Selon le principe des normes juridiques, qui place la Constitution au-dessus de toute loi nationale, aucune loi ou décret présidentiel ne viendra empêcher que cet article 58 soit toujours appliqué. C’est -à-dire que c’est le Gouvernement central qui continuera, à travers un délégué nommé, une autre appellation de gouverneur que l’on connait actuellement, d’avoir la main mise sur la région. Pire, l’article 59 dit à l’alinéa 1 que « le Conseil régional peut être suspendu par le Président de la République, lorsque ledit organe accomplit des actes contraires à la Constitution, porte atteinte à la sécurité de l’Etat ou à l’ordre public, met en péril l’intégrité du territoire. Les autres cas de suspension sont fixés par la loi.
Alinéa 2, le Conseil régional peut être dissous par le Président de la République, après avis du Conseil Constitutionnel, dans tous les cas prévus à l’alinéa 1 ci-dessus. Les autres cas de dissolution sont fixés par la loi. Alinéa 3, la substitution de plein droit par l’Etat dans les cas prévus aux alinéas 1 et 2 ci-dessus est décidée par le Président de la République.
Statut quo
Ce qui est dit dans ces articles de la Constitution, c’est que quel que soit le cas, les Conseillers régionaux élus auront toujours une tutelle nommée par le pouvoir, qui va jouer exactement le même rôle que jouent actuellement les préfets dans les mairies et les communautés urbaines. Cette tutelle pourra toujours, comme le lui autorise la Constitution, bloquer une délibération en invoquant l’ordre public, le fameux ordre public qui n’est qu’un chèque en blanc légal sur lequel l’administrateur inscrit ce qu’il veut pour interdire ce qu’il ne veut pas.

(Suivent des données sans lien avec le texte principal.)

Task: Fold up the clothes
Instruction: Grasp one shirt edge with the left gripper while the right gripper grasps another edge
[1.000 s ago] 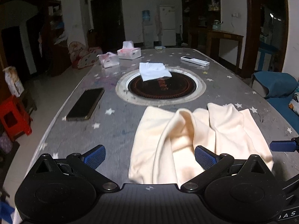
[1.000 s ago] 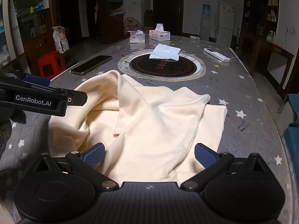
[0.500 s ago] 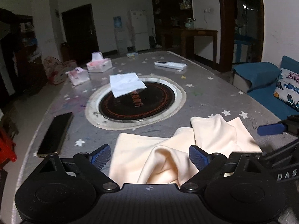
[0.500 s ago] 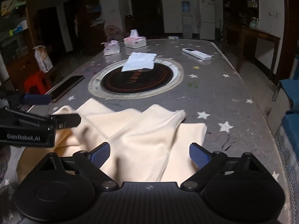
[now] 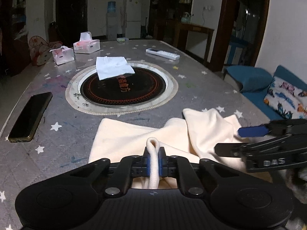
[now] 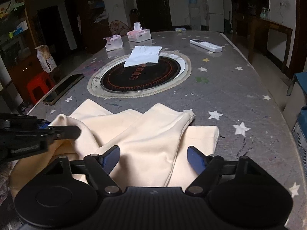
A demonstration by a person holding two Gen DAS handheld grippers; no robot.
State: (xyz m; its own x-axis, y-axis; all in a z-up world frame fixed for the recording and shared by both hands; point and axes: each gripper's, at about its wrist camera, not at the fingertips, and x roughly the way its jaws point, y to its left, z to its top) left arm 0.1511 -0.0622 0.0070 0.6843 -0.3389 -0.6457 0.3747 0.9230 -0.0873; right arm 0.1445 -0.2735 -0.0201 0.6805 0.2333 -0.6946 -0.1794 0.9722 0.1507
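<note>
A cream garment (image 5: 191, 134) (image 6: 145, 134) lies rumpled on the near part of the grey star-patterned table (image 5: 191, 88). My left gripper (image 5: 154, 163) is shut on a raised fold of its cloth, which loops up between the blue pads. In the right wrist view the left gripper (image 6: 57, 130) shows at the left edge holding that fold. My right gripper (image 6: 153, 157) hovers over the garment's near right part with its jaws closing; cloth lies between the pads but they do not press it. Its fingers (image 5: 251, 131) reach in from the right in the left wrist view.
A folded white garment (image 5: 113, 69) lies on the round black hotplate (image 5: 122, 88) at the table's middle. A phone (image 5: 30, 117) lies at the left edge, two tissue boxes (image 5: 86, 45) and a remote (image 5: 163, 53) at the far end. A blue sofa (image 5: 268, 88) stands to the right.
The left gripper moved in over the cream garment and closed on a fold of it. The right gripper came closer over the garment's right side and its jaws narrowed.
</note>
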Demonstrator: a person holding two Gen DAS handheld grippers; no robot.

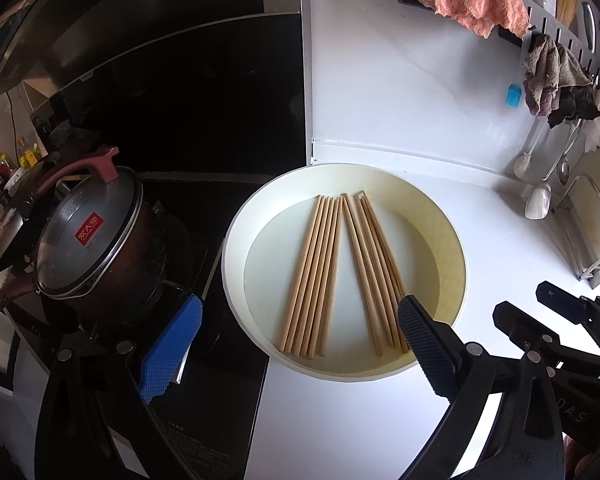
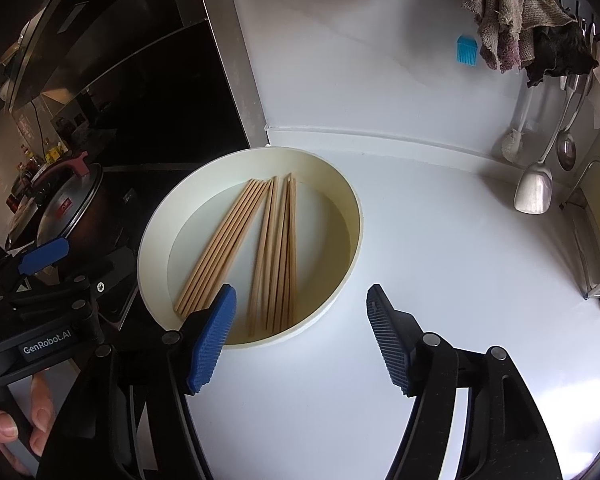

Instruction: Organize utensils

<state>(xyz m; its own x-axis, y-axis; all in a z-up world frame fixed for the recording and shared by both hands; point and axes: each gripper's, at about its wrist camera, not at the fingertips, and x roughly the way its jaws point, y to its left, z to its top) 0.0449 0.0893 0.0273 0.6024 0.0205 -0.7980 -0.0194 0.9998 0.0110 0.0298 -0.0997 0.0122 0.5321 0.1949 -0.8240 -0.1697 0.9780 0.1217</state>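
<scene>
Several wooden chopsticks lie in two bunches inside a round cream tray (image 1: 231,240) (image 2: 148,248) on the white counter. The left bunch (image 1: 312,276) (image 2: 228,240) fans away from the right bunch (image 1: 376,276) (image 2: 278,252). My left gripper (image 1: 300,304) hangs open and wide over the tray's near half, its blue pad (image 1: 172,344) out over the stove edge and its black pad (image 1: 424,344) by the right bunch's near ends. My right gripper (image 2: 300,292) is open just in front of the tray's near rim, with nothing between its pads.
A pot with a glass lid (image 1: 88,240) sits on the black stove to the left. Cloths (image 2: 512,20), a blue brush (image 2: 466,51), a ladle and a spatula (image 2: 534,192) hang at the back right. A rack (image 2: 596,240) stands at the right edge. A hand (image 2: 20,420) holds the left gripper.
</scene>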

Et le jour où il sera fatigué d’interdire, il pourra toujours faire appel au président de la République qui peut suspendre tout le Conseil régional, ou seulement le président et le bureau, et même dissoudre ce Conseil ou destituer le président du Conseil et son bureau.
L’article 62 qui a inspiré la proposition du statut particulier à certaines régions dit ceci exactement, alinéa 1, le régime général ci-dessus s’applique à toutes les Régions, alinéa 2, sans préjudice des dispositions prévues au présent titre, la loi peut tenir compte des spécificités de certaines Régions dans leur organisation et leur fonctionnement. »
Cet article ne parle même pas de statut particulier, il parle de tenir compte des spécificités pour ce qui concerne l’organisation et le fonctionnement, et précise que la loi peut en tenir compte sans préjudice des dispositions prévue au présent titre. En d’autres termes on peut faire ce qu’on veut mais les autres articles de la Constitution ne doivent pas être touchés.
En définitive, le fameux statut particulier n’aura rien de particulier tant que comme le prévoit la Constitution il y a un délégué nommé qui assure la tutelle d’une région, tant que le président de la république conserve la possibilité de suspendre et même dissoudre un Conseil régional. Et à moins de modifier la Constitution pour faire sauter ces verrous, la décentralisation ne pourra jamais être autre chose que ce qu’elle est aujourd’hui, statut particulier ou pas.